Are mutually exclusive or incoherent events independent or dependent?
If events are incoherent, they must not be independent, that is, they must be dependent events. Why is that? Remember: if A and B are disjoint, they cannot happen together. In other words, if A and B are incoherent events, it means that if event A occurs, B does not occur and vice versa.
What happens when independent variables are correlated?
When independent variables are highly correlated, change in one variable would cause change in another and thus the model results fluctuate significantly. The model results will be unstable and vary a lot with a small change in the data or model.
What happens if the correlation between independent variables is high?

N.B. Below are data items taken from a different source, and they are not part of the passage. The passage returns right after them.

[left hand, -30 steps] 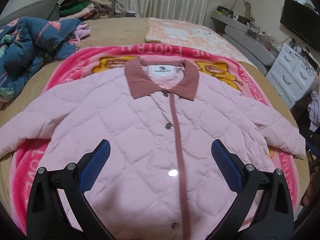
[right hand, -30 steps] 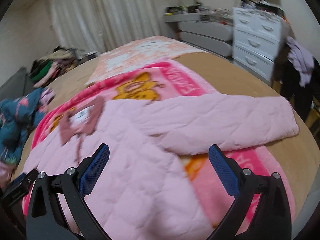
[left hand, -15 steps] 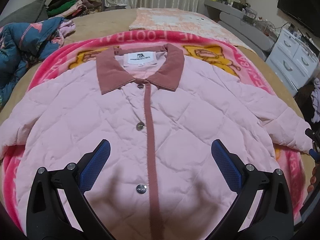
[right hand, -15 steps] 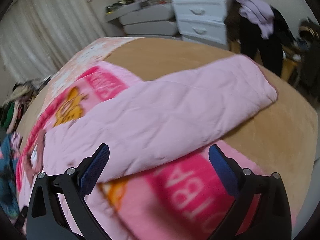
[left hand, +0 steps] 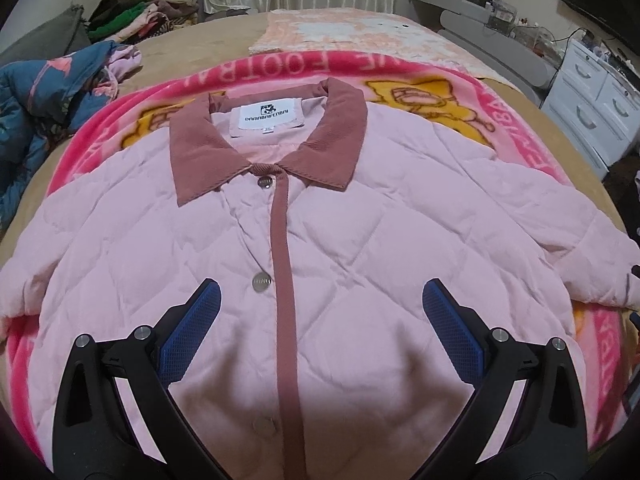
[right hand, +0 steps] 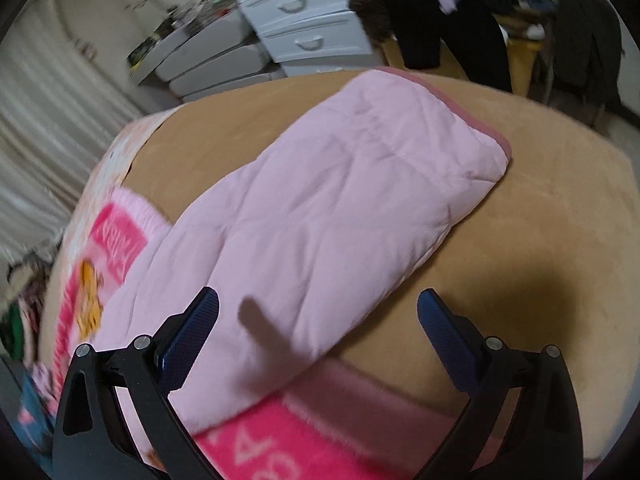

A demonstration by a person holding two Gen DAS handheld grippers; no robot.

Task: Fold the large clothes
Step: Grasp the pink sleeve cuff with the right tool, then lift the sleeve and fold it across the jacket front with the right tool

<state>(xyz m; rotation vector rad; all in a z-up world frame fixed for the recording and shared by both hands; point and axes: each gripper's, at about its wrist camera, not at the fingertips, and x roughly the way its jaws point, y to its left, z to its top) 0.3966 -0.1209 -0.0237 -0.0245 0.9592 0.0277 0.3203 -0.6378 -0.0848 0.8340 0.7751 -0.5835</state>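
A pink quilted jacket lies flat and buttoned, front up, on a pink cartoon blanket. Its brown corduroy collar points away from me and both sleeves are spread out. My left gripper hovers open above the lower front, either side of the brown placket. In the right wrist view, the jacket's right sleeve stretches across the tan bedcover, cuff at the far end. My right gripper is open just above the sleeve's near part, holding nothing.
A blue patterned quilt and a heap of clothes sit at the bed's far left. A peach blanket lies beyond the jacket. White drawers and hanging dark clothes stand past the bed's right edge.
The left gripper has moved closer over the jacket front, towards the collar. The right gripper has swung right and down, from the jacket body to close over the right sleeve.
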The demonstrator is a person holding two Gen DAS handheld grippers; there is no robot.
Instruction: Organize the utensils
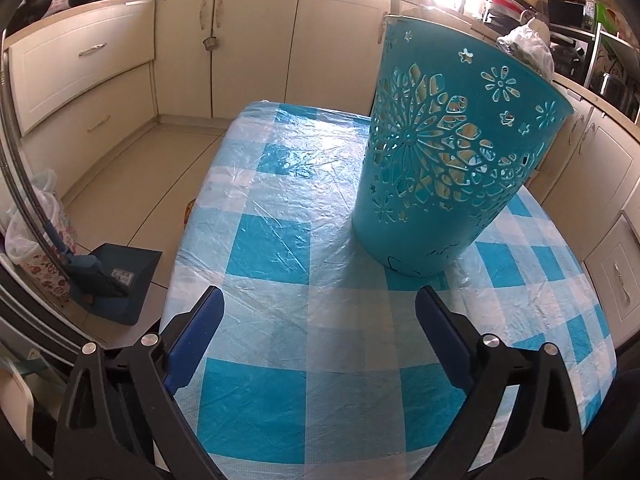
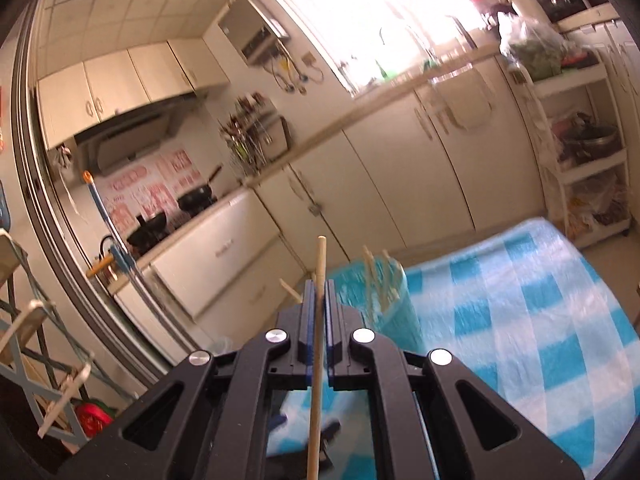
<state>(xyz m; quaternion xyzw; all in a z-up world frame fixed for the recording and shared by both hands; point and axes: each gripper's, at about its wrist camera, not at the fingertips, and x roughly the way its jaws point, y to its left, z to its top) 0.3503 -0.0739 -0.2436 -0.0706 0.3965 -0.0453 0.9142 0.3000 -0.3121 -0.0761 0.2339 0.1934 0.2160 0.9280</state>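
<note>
Left gripper (image 1: 320,312) fingers spread wide, empty, above checked tablecloth (image 1: 280,360), teal cutout basket (image 1: 452,168) just beyond on table's right, right gripper (image 2: 319,300) clamped on upright wooden chopstick (image 2: 318,320), more sticks in basket behind.

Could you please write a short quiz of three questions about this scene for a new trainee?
1. True or false: the left gripper has its jaws open with nothing between them.
2. What does the right gripper hold? A) spoon B) wooden chopstick C) fork
3. What pattern is on the tablecloth under the teal basket?

Key: 1 true; 2 B; 3 blue and white checks.
</note>
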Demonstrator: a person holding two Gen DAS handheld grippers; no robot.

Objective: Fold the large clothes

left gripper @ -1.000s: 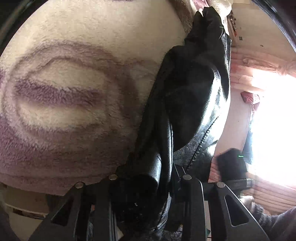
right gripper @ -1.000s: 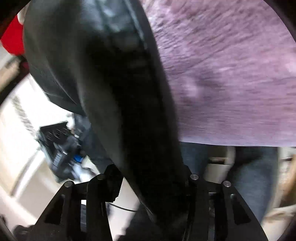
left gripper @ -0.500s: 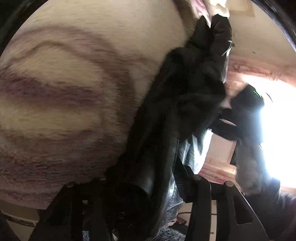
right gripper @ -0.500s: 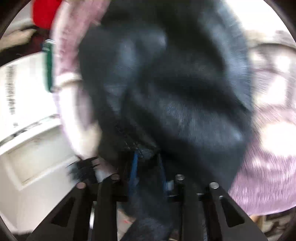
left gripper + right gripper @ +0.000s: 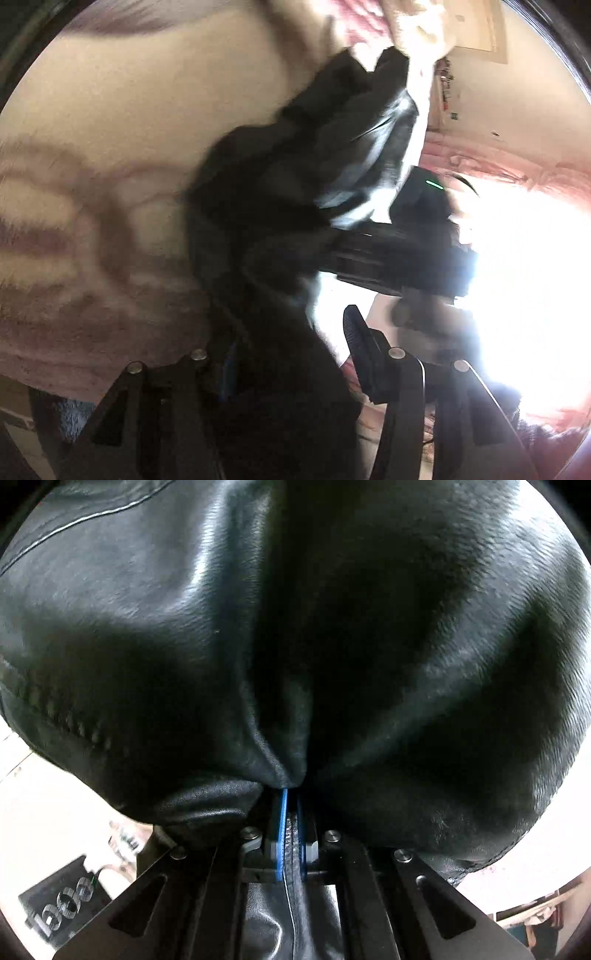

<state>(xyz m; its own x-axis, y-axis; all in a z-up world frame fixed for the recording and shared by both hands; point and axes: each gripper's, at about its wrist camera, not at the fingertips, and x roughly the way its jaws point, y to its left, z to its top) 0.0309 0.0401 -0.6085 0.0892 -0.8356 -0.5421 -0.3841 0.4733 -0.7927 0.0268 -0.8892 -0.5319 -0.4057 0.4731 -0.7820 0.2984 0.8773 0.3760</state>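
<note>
We hold black leather jacket (image 5: pixel 295 627): right gripper (image 5: pixel 290 834) jaws pinched on seam; left gripper (image 5: pixel 291 354) jaws apparently gripping, blurred. Risk: slick leather slipping toward 6 o'clock.

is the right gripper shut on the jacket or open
Shut: the right gripper has its blue pads pinched together on a fold of the black leather jacket.

**Black leather jacket, bunched and lifted**

The black leather jacket (image 5: pixel 207 635) is glossy and grained, with a stitched seam and a thin pale piping line near its upper edge. It bulges in two rounded folds meeting at a deep crease. In the left wrist view it (image 5: pixel 280 206) hangs crumpled, blurred, its sheen catching light.
</note>
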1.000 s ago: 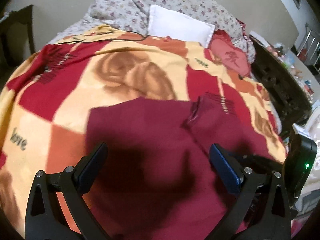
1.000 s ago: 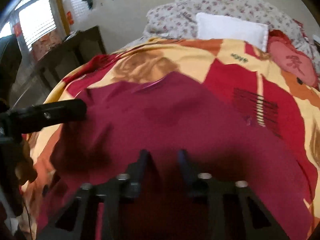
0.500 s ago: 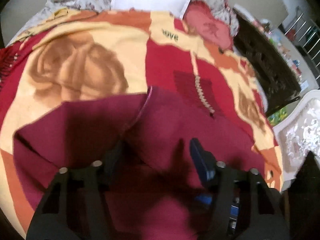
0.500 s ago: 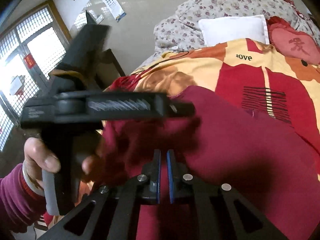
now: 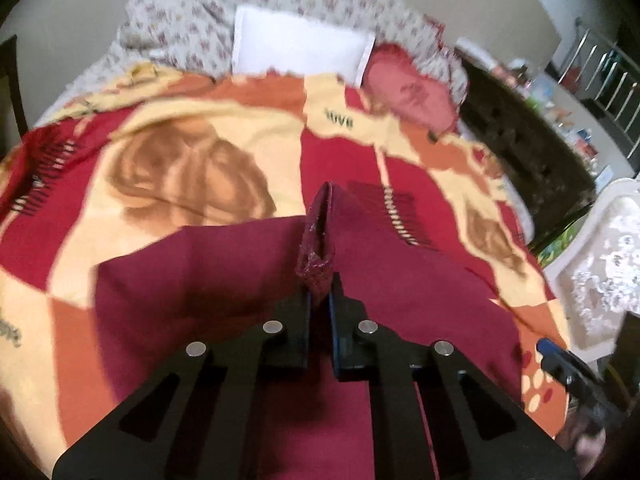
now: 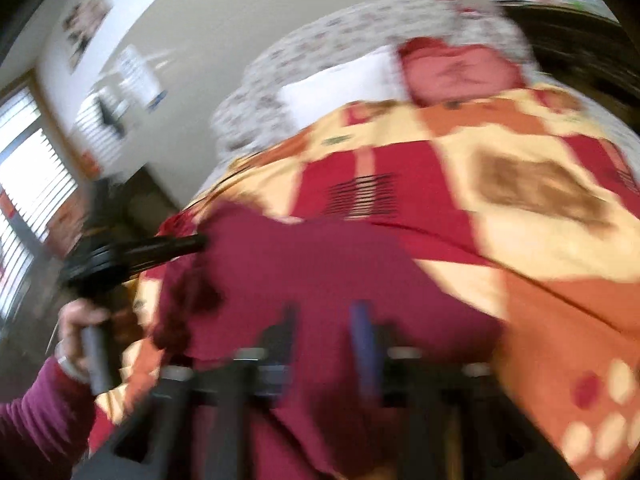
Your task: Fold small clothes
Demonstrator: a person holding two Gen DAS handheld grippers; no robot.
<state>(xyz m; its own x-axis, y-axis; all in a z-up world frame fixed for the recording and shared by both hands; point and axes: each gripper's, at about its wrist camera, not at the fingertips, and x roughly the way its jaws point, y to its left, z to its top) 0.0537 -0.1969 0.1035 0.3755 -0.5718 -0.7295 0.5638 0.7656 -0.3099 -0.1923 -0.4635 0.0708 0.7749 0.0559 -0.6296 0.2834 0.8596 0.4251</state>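
On the bed, a dark red garment lies spread over a patterned blanket of red, orange and cream blocks. The left gripper is clamped on a raised fold of the garment; the pinched cloth stands up as a narrow ridge directly ahead of the fingertips, while the remaining fabric stays flat on the blanket. The near hem of the garment is hidden beneath the gripper body in the left wrist view. The right gripper sits low over the same garment, with a visible gap between its fingers and no cloth caught between them; heavy motion blur obscures the finger outlines. In the right wrist view, the left gripper appears at the garment's left edge, held by the left hand. A white pillow and a floral quilt lie at the head of the bed. Objects at the right frame edge are too blurred to identify.
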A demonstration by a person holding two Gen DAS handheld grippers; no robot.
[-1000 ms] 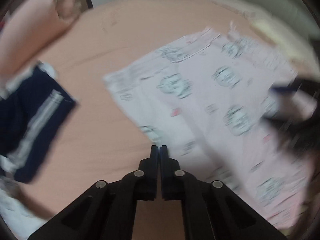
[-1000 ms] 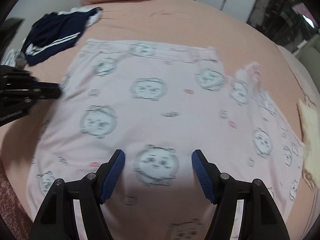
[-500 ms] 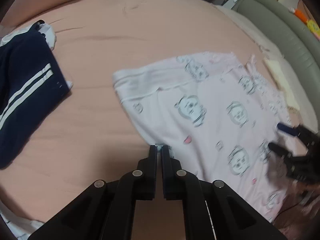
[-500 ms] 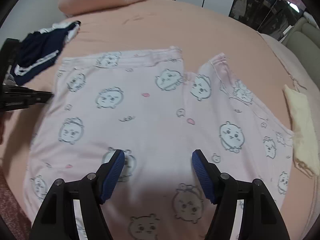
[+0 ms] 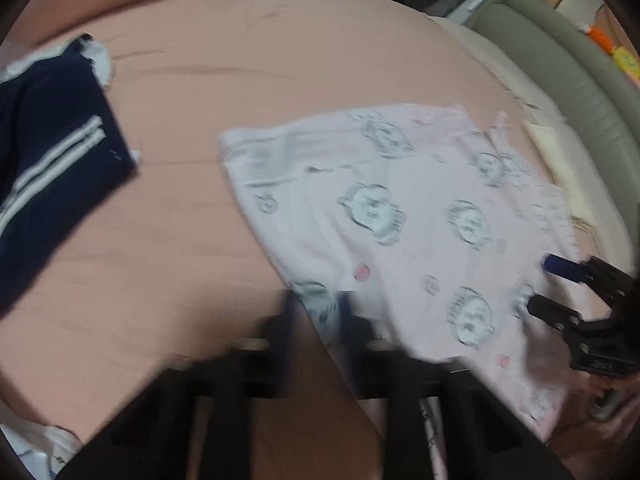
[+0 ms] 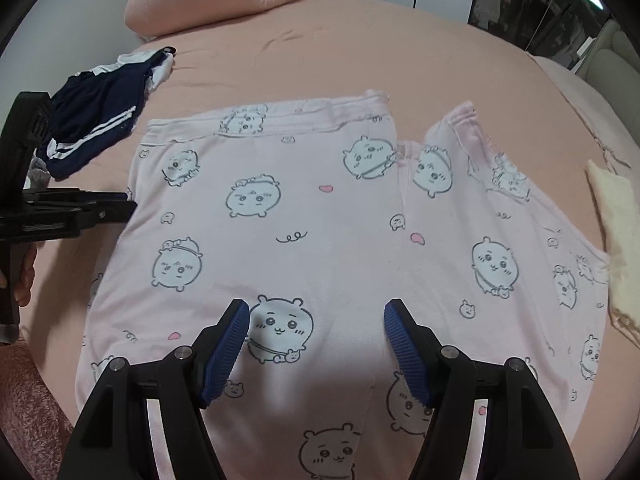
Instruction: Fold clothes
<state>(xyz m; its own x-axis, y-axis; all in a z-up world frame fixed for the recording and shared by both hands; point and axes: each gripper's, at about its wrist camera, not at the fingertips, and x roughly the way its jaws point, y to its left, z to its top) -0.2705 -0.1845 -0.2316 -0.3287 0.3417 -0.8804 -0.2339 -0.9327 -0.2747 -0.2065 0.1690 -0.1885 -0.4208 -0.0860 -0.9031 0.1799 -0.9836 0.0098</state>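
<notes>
At the far left of the bed (image 6: 360, 52), a navy striped garment (image 6: 96, 120) lay bunched beside the pillow end, its folding not clearly finished. The left gripper (image 6: 130, 210) came in from the left edge, its jaws closed right at the side edge of the pink pyjama trousers (image 6: 304, 216); whether fabric was pinched there I could not tell. The trousers lay spread flat mid-bed, waistband away, pale pink with cartoon faces, soft and thin, one leg overlapping at the right. No fold looked made yet. The right gripper (image 6: 316, 344) hovered wide over the near part, empty. A cream cloth (image 6: 616, 236) lay far right.
</notes>
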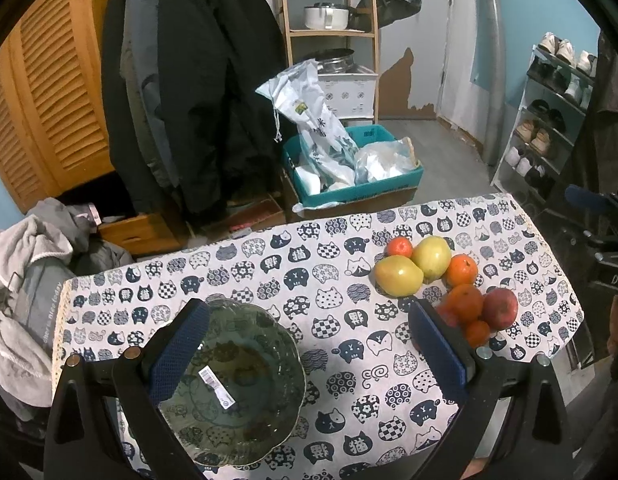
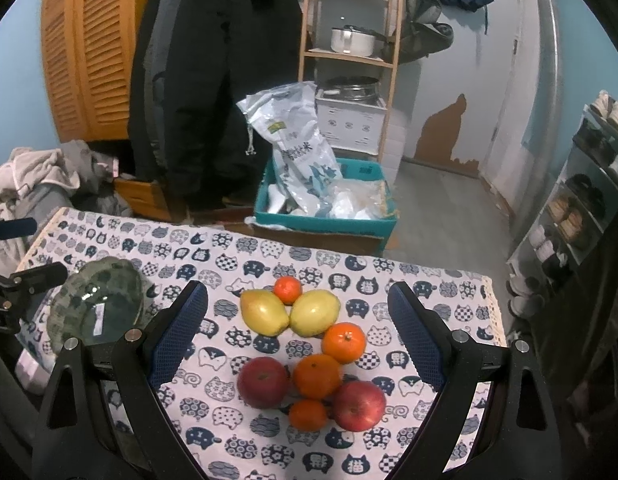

Multicollinearity occurs when independent variables are correlated in a regression model. This correlation is a problem because independent variables must be independent. If the degree of correlation between variables is high enough, it can cause problems in fitting the model and interpreting the results.
How do you recognize multicollinearity?
Multicollinearity can also be detected using tolerance and the mutual variance inflation factor (VIF). If the tolerance value is less than 0.2 or 0.1 and at the same time the value of VIF is 10 and above, then the multicollinearity is problematic.
How do you deal with a high correlation?
Try one of these:
- Remove highly correlated predictors from the model. If you have two or more factors with a high VIF, remove one from the model.
- Use Partial Least Squares Regression (PLS) or Principal Components Analysis, regression methods that reduce the number of predictors to a smaller set of uncorrelated components.
How high is a high correlation?
High degree: If the coefficient value is between ±0.50 and ±1, there is a strong correlation. Moderate degree: If the value is between ±0.30 and ±0.49, there is a mean correlation. Low degree: When the value is below +. 29, then there is a small correlation.
What does it mean to have a weak negative correlation?
A negative correlation is a relationship between two variables moving in opposite directions. In other words, when variable A increases, variable B decreases. A negative correlation is also known as an inverse correlation. As another example, these variables may also have a weak negative correlation.